### Dataset extract

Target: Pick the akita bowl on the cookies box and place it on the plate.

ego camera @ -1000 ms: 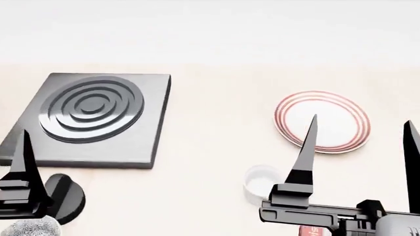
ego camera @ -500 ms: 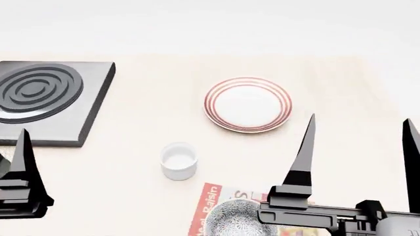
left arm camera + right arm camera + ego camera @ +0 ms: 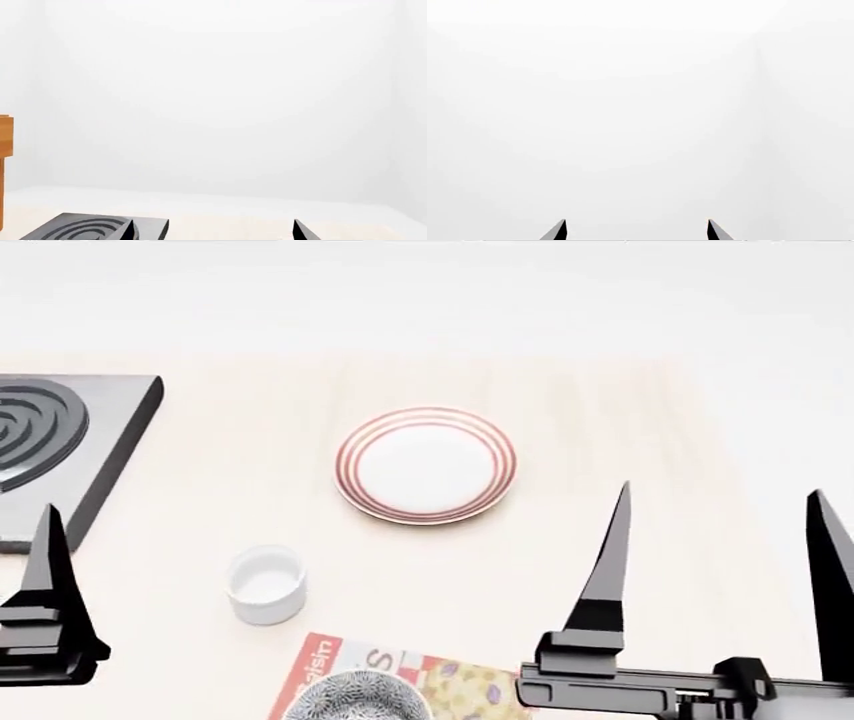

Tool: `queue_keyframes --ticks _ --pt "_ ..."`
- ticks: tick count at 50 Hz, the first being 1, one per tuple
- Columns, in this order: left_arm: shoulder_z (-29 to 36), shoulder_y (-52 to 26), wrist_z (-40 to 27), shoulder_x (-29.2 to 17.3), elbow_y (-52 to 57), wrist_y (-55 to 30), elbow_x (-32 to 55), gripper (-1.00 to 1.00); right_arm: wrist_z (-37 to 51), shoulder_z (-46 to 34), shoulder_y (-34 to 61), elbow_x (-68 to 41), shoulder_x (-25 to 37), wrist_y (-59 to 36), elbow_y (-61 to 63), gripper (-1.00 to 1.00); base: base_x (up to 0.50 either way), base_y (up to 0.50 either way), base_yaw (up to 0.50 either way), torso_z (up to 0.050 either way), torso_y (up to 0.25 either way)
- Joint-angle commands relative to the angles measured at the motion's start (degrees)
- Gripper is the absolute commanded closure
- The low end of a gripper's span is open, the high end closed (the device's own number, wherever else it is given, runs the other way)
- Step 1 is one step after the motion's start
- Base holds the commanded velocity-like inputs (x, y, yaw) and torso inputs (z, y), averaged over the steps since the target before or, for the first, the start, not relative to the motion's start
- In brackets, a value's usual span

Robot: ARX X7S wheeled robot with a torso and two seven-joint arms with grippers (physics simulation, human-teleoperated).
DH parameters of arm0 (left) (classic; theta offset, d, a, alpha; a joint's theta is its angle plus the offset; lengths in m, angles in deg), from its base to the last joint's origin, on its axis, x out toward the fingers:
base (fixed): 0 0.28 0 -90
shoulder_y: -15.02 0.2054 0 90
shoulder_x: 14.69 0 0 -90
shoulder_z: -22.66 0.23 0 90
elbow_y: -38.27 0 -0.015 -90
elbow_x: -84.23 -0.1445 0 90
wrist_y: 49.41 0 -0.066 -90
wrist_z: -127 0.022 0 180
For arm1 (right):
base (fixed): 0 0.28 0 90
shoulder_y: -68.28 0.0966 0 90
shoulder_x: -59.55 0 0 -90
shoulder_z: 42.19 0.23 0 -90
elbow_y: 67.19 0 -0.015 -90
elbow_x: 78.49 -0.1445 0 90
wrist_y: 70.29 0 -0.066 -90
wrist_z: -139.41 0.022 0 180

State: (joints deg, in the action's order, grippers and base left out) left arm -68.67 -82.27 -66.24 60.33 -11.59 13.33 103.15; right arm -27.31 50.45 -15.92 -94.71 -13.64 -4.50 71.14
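The akita bowl (image 3: 358,702), speckled black and white, sits on the red-and-white cookies box (image 3: 461,685) and is cut off by the bottom edge of the head view. Farther back on the table lies the plate (image 3: 424,465), white with red rings. My right gripper (image 3: 721,492) is open and empty, raised to the right of the box, its fingers pointing up. Its tips also show in the right wrist view as the right gripper (image 3: 636,222), against blank white. My left gripper (image 3: 213,225) is open and empty. One of its fingers (image 3: 51,575) shows at the far left of the head view.
A small plain white cup (image 3: 267,585) stands left of the box, between it and the plate. A dark grey burner slab (image 3: 60,445) with raised rings lies at the far left. The pale wooden tabletop (image 3: 641,420) ends at a white wall behind. A wooden object (image 3: 5,150) shows in the left wrist view.
The head view has swung right: burner, plate and cup slid left in the picture, and the box with the bowl came into view. Both grippers keep their place in the frame.
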Motion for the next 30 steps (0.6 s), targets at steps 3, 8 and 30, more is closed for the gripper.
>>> queue_keyframes --ticks 3,8,30 --pt "-0.2 0.0 -0.5 -0.5 0.3 -0.1 1.0 -1.00 -0.3 -1.2 -0.4 0.2 0.8 1.3 0.6 -1.00 0.50 -0.04 0.00 0.000 0.000" --pt "-0.1 -0.2 -0.8 -0.7 0.4 -0.3 1.2 -1.00 0.2 -1.1 0.5 -0.7 1.3 -0.5 1.6 -1.00 0.50 -0.04 0.00 0.000 0.000" --pt "-2.1 0.8 0.7 -0.8 0.1 2.6 5.5 -1.00 1.4 -1.9 -0.7 0.7 1.4 1.9 0.1 -1.00 0.41 -0.03 0.00 0.006 0.000"
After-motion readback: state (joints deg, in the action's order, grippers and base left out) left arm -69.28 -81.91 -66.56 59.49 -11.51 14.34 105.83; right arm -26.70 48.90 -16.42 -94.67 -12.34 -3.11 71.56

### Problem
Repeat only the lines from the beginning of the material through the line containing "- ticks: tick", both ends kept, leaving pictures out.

### Solution to this task
Target: Pick the akita bowl on the cookies box and place it on the plate.

ego camera @ -1000 ms: 
ego camera @ -500 ms: 
left arm camera + right arm camera + ego camera @ +0 ms: 

Tool: `queue_keyframes --ticks _ --pt "_ ..."`
- ticks: tick count at 50 Hz, the first being 1, one per tuple

No more work is required for the exercise.